Разумом он понимал, что надежды его переубедить Катю иллюзорны и беспочвенны. Но Катя в своем бурном ожесточении была похожа на ребенка, разгневавшегося на грозу, и негодовать по поводу ее ожесточения было все равно что сердиться на ребенка. И он долго и терпеливо, стараясь не обращать внимания на язвительные реплики, которыми она то и дело перебивала его речь, объяснял ей, в чем живая сила идей сторонников «большинства» и в чем книжная слабость взглядов и убеждений их противников. Но семена падали на каменистую почву, и вряд ли можно было ждать добрых всходов.
Сильнее всего гневалась Катя на жестокую тиранию, процветавшую, по ее словам, в женевской группе сторонников «большинства».
— Это даже не самодержавие, — горячилась она, — это какая-то восточная деспотия! Нет аллаха, кроме аллаха, а Владимир Ульянов пророк его!
— Это же беллетристика, все эти вопли о тирании, — возражал он Кате. — Я за границей всего несколько недель и уже успел убедиться, что на самом деле все совершенно не так.
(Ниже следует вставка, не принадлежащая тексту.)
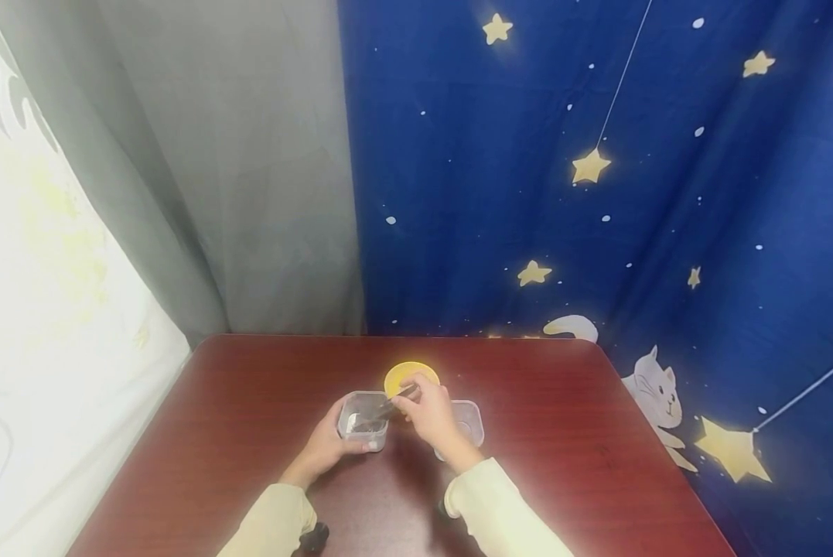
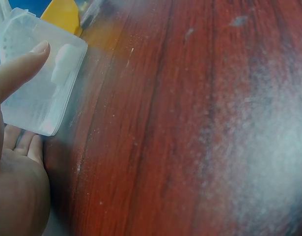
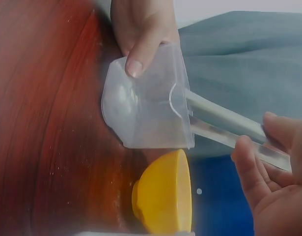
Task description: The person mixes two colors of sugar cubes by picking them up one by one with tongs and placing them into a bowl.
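My left hand (image 1: pixel 324 442) grips a clear plastic container (image 1: pixel 369 441), thumb on the near wall and fingers round the far side. The container is tilted in the left wrist view. A small white piece (image 2: pixel 66 60) shows through its wall; its kind is unclear. My right hand (image 1: pixel 431 410) pinches metal tongs (image 3: pixel 217 133) between thumb and fingers. Both arms of the tongs reach through the container's mouth. Whether their tips touch the white piece cannot be made out. A yellow bowl (image 3: pixel 165 194) stands just beyond the container, partly behind my right hand in the head view.
A second clear plastic piece, a container or lid (image 1: pixel 470 422), lies to the right, partly under my right forearm. All of this is on a dark red wooden table (image 1: pixel 263 394). Grey and star-patterned blue curtains (image 1: pixel 458 193) hang behind the table's far edge.
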The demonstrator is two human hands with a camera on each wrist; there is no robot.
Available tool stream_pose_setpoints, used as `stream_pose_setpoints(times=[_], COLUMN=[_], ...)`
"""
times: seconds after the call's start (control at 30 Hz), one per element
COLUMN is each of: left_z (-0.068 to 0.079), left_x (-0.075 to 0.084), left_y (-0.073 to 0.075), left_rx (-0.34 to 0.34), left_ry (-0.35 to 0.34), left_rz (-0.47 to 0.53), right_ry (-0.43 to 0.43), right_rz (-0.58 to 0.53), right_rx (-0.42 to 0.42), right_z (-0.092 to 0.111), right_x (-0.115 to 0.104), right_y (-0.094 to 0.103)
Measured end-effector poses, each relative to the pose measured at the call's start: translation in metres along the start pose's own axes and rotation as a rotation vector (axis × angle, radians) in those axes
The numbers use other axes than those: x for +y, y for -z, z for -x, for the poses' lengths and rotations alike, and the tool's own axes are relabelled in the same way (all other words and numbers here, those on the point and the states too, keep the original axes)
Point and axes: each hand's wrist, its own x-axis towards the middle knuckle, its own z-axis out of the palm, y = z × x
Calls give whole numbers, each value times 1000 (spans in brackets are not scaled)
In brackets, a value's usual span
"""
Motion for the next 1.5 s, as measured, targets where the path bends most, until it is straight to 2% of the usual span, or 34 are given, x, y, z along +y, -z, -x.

И он рассказал Кате, как, приехав в Женеву и наслышавшись о тирании и бонапартизме, сразу же пошел к большевикам, с тем чтобы напрямую добраться до истины, чтобы своими глазами увидеть и на себе испытать, как проводятся в жизнь принципы бюрократизма, бонапартизма и осадного положения. И ничего подобного не обнаружил.